REV, based in Miami, had acquired a string of bankrupt retailer brands, including RadioShack, Pier 1 Imports, Modell’s Sporting Goods, Dressbarn, Stein Mart, and Linens ’n Things. The idea was to take over and relaunch them as profitable, digital-first enterprises.
Personal gains & misleading claims
According to a WSJ report, the SEC has alleged that Lopez and Mehr misrepresented their financial performance, claimed that the portfolio companies were “on fire” and generating a strong cash flow, which was far from the truth. They promised that funds invested in a particular brand would be used exclusively for that brand. But in reality, none of the brands delivered profits.
To meet investor payout obligations like interest, dividends, matured notes, etc., the defendants allegedly relied on funds from new or existing investors, external loans, and transfers among the portfolio companies, a classic Ponzi scheme mechanism. The SEC claims at least $5.9 million in “returns” were actually paid from incoming investor money, not real business profits. In addition, the complaint alleges $16.1 million was diverted for personal use by Lopez and Mehr.
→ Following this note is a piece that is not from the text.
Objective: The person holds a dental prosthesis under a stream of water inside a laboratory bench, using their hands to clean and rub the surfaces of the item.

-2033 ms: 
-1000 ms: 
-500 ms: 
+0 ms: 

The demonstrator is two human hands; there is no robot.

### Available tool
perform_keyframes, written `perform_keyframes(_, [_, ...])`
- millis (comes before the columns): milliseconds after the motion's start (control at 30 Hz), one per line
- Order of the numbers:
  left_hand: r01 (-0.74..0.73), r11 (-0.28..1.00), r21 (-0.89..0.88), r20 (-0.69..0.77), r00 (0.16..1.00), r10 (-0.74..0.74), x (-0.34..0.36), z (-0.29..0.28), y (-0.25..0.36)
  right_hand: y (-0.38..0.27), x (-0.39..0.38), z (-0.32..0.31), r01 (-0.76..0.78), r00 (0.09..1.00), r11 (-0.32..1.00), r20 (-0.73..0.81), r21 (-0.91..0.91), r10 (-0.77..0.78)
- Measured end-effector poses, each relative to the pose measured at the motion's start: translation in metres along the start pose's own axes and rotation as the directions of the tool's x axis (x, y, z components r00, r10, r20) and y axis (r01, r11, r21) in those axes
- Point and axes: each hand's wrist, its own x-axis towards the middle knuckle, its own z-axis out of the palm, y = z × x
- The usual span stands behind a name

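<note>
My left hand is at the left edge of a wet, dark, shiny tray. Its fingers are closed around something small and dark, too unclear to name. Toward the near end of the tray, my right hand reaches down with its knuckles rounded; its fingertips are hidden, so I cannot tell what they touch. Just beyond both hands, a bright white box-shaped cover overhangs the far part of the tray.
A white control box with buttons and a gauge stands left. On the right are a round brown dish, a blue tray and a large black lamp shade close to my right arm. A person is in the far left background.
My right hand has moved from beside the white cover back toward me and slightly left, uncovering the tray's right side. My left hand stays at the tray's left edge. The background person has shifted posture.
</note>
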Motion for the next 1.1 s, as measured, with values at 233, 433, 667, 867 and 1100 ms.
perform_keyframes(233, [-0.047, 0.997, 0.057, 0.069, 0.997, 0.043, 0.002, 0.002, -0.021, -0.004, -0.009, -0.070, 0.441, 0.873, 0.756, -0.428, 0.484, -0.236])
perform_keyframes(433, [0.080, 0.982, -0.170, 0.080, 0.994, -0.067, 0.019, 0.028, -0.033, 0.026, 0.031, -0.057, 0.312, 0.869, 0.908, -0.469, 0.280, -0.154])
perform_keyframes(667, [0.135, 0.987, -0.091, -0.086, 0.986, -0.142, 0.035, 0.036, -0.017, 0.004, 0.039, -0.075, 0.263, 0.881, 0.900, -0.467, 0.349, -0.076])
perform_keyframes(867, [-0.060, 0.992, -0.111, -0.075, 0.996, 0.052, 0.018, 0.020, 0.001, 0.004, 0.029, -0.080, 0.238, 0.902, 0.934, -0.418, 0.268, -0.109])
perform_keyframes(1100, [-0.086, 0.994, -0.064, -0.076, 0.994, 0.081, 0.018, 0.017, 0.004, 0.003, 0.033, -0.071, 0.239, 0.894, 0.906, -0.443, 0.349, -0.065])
The case came to light only in September 2025 after an SEC filing was made public. However, investor complaints and warnings had been bubbling for years, as early as 2023. Investor rights law firms were investigating REV for failing to allow withdrawals, missing dividend payments, and operations that appeared to be struggling.
Who is Tai Lopez?
Tai Lopez is a social media entrepreneur and self-help influencer who built a brand around personal development, investing, and online education. He gained fame through viral video ads promoting courses and coaching. Later, he pivoted into retail and e-commerce investments, partnering with Mehr to launch REV and acquire distressed retail brands.
Now that the SEC has brought civil charges, Lopez, Mehr, and possibly other executives will have to respond to the complaint, file motions to dismiss or narrow claims, and engage in depositions. If the SEC prevails, Lopez could be ordered to pay civil fines, return misused funds, and be barred from acting as an officer or director of public companies.